I put this up for two reasons: to stoke excitement, in case anyone is lacking that, and to bestow confidence that it still makes sense to buy stocks today that are already up significantly.
A lot of companies will see share price gains if gold follows anything close to the trajectory shown above. Some, however, will rise farther and faster than the rest. My job is to identify which those are, and in recent weeks I’ve gone through my outlook in a couple different ways (including last week’s list of the kinds of opportunities available today).
This week I want to outline the project attributes that I think will matter most. In the last bull market bigger was better and few cared about cost. Things will be different this time around. I think this bull market will focus on assets that actually make sense (at least to start – if the market gets really hot then sense could well disappear again). So with pragmatism in mind, here is my list of essential project attributes.
- Location. That starts with rule of law (security of mineral rights, reliable fiscal structures, etc) but of equal importance also includes social license (from sage grouse to water rights to spawning grounds to artisanal miners to tree huggers to political impacts) and accessibility (steep mountains? roads anywhere nearby? lots of waterways that would require bridges?) Not every project has to answer all the questions of Could It Be A Mine right off the bat, but major hurdles like these can really limit speculative interest in a discovery.
- Infrastructure. People think this only matters in terms of building a mine, but it matters way before then. I was chatting with a geologist yesterday who has decades of experience in Russia. He has a list of prospects in the Russian Far East that he would love to explore – but just to mobilize a drill program there costs $1 million, and that’s before the first foot of core. These considerations matter, especially in a market that is demanding consistent news flow (after a long bear market, investors are still jittery and will take gains and run if not given constant reasons to stay. GSV is a perfect example.). The costs of working in difficult locations mean ongoing financing struggles AND gaps between exploration programs, because working constantly is too expensive. Together those represent a big challenge in today’s market.
- Grade with scale. The last bull market saw miners in an inane race to produce as many ounces as possible, without any thought for making money. That setup led companies to develop marginal assets – decisions that are still hurting balance sheets to this day. Marginal assets will not come back into favor any time soon. The best way for an asset to support better economics is with higher grades. That being said, those grades need to come within a package that offers scale potential – the big returns will come from takeovers where a major bids at a premium to buy a company for its large, high-grade discovery.
- Easy. No project is ever easy, but an oxide deposit with good grade that gives up its gold in a run-of-mine heap leach will have a serious advantage over a refractory asset that would require roasting, or even a hard polymetallic ore that needs multiple stages of grinding and floating to produce concentrates.

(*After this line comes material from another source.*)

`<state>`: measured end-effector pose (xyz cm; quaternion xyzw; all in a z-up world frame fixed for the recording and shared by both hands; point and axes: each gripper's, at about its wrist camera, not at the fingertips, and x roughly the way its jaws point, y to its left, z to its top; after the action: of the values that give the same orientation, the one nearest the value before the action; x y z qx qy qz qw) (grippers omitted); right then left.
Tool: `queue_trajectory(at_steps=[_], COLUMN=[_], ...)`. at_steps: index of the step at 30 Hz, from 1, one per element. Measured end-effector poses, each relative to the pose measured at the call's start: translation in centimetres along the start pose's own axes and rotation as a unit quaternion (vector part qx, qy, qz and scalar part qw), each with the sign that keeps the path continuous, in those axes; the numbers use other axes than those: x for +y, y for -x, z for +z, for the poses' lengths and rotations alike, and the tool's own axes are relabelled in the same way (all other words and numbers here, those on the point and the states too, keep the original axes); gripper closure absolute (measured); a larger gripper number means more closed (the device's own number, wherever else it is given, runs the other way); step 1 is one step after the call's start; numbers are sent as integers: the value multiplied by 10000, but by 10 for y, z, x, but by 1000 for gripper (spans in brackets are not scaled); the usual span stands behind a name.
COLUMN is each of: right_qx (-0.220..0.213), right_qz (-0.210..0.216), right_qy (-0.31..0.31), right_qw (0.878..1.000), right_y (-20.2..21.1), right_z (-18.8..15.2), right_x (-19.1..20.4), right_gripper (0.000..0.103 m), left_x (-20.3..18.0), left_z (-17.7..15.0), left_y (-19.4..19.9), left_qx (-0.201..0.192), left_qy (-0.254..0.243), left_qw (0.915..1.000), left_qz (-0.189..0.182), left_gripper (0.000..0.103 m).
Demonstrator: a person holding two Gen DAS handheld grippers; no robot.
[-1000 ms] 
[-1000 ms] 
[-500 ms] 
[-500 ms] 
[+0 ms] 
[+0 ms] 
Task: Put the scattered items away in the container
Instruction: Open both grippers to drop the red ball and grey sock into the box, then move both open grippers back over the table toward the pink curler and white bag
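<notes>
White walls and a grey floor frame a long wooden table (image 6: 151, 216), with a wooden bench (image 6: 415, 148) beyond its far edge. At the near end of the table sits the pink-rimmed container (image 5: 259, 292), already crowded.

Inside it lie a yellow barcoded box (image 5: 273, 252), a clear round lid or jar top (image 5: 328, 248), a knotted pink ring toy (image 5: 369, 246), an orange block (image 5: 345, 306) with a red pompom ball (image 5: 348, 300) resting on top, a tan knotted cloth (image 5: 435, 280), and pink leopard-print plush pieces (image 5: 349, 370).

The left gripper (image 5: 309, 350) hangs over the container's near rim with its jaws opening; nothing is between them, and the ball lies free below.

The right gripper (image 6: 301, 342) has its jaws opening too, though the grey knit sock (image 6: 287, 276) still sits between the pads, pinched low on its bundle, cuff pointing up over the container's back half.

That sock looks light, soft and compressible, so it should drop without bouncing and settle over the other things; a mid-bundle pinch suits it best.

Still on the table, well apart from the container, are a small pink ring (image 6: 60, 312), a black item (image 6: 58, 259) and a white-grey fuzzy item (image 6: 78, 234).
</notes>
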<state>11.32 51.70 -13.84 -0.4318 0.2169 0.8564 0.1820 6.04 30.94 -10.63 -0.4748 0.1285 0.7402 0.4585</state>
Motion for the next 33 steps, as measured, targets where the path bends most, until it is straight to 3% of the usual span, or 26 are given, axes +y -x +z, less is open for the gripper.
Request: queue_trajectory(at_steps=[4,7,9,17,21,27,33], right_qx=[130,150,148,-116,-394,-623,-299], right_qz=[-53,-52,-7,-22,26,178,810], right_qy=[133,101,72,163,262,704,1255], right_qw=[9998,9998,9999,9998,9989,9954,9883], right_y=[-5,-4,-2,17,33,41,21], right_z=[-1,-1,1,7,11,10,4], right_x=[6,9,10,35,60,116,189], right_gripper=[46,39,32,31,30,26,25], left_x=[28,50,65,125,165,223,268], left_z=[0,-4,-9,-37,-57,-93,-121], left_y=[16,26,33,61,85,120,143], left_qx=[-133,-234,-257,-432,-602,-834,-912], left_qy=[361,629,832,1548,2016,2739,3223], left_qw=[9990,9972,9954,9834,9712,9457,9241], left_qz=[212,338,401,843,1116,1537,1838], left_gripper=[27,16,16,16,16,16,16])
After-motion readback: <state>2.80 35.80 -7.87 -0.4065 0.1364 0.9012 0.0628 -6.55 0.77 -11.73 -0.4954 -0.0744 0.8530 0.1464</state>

- Historic advantage. Unless it is a brand new discovery (which can also work), there needs to be a reason why the project didn’t work in the last cycle and a way the new team is approaching past work differently to make it an asset for them.
- The right path for the time. This is a people requirement – the folks in charge of the asset have to consider the project’s potential and what is going on in the market to come up with a plan that delivers progress people will care about. Sometimes focusing on putting a small oxide deposit into production makes sense, but in other cases drilling to expand that deposit would deliver much bigger results. Sometimes making a big deposit bigger is important, but other times the market needs metallurgical work and permitting progress and infrastructure plans to accept that the asset makes sense. It depends on the asset, the market, the costs, the timelines, and the goal, but at the end of the day it has to be a story that investors want to hear at the time.